-- Work request --
Read the listing below and copy out every line that holds "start".

********

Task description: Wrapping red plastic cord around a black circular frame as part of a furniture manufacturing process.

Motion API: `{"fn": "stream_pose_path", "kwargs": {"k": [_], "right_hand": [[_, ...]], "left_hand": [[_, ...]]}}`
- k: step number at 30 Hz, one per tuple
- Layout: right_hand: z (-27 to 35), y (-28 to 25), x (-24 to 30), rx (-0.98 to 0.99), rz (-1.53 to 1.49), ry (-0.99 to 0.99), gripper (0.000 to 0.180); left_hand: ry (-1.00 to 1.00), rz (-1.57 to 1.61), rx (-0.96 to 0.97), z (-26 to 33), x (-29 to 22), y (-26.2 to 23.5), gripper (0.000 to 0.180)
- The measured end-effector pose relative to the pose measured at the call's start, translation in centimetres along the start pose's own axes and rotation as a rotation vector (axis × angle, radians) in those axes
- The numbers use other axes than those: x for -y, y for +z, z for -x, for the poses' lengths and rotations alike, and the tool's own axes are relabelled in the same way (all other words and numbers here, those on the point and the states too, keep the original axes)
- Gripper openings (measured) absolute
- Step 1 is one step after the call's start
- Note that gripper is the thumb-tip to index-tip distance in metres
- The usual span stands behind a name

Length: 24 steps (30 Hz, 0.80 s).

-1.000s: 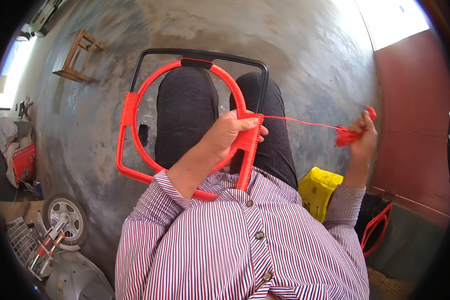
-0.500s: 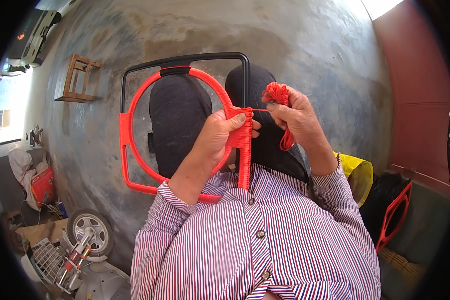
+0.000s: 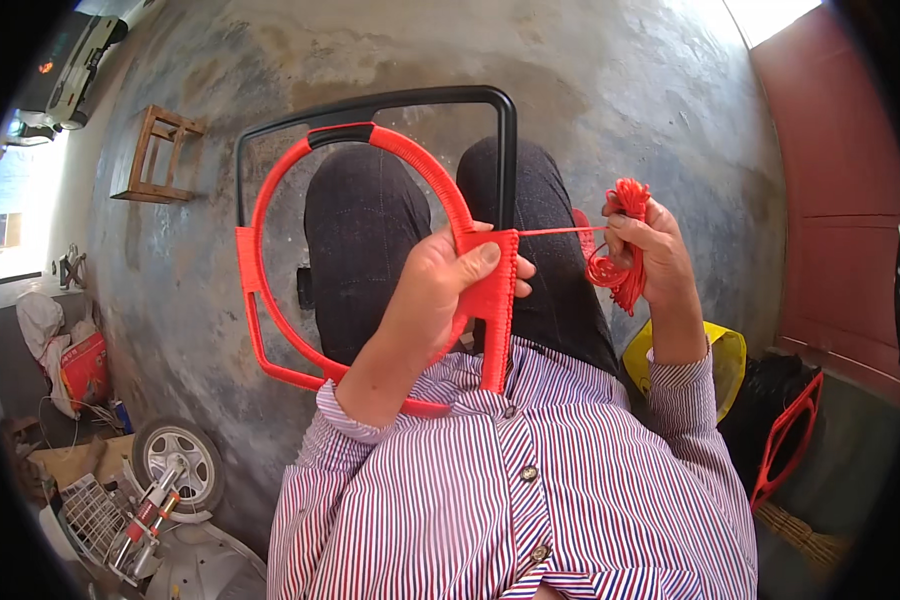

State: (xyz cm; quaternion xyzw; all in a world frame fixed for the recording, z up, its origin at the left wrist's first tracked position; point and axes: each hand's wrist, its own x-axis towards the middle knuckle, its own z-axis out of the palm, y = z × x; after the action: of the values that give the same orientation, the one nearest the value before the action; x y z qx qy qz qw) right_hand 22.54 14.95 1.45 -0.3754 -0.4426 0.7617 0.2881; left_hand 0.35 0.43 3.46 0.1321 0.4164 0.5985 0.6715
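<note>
A black tubular frame [image 3: 410, 96] with a ring inside it rests over my lap, tilted slightly. Red cord wraps most of the ring [image 3: 419, 170] and the lower frame; the top bar and upper sides are bare black. My left hand [image 3: 450, 275] is closed on the wrapped right side, thumb on the front, fingertips showing past the edge. Out to the right, my right hand [image 3: 655, 245] grips a looped bundle of red cord [image 3: 626, 284]. A strand of cord [image 3: 555, 231] runs straight and taut from the frame's right edge to that hand.
A small wooden stool [image 3: 158, 155] lies on the concrete floor at far left. Lower left are a wheel [image 3: 179, 465] and scooter parts. To my right sit a yellow bag [image 3: 725, 360] and another red-wrapped frame [image 3: 792, 437] against black plastic, near a dark red door [image 3: 830, 200].
My right hand has moved right and slightly down with the cord bundle, so the taut strand is longer. The frame has tilted a little; my left hand keeps its hold.
</note>
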Motion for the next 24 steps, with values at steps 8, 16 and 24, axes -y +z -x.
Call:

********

-- Result of the task --
- The measured end-effector pose relative to the pose measured at the call's start, translation in centimetres along the start pose's own axes and rotation as a rotation vector (axis × angle, radians) in those axes
- Step 1 is one step after the call's start

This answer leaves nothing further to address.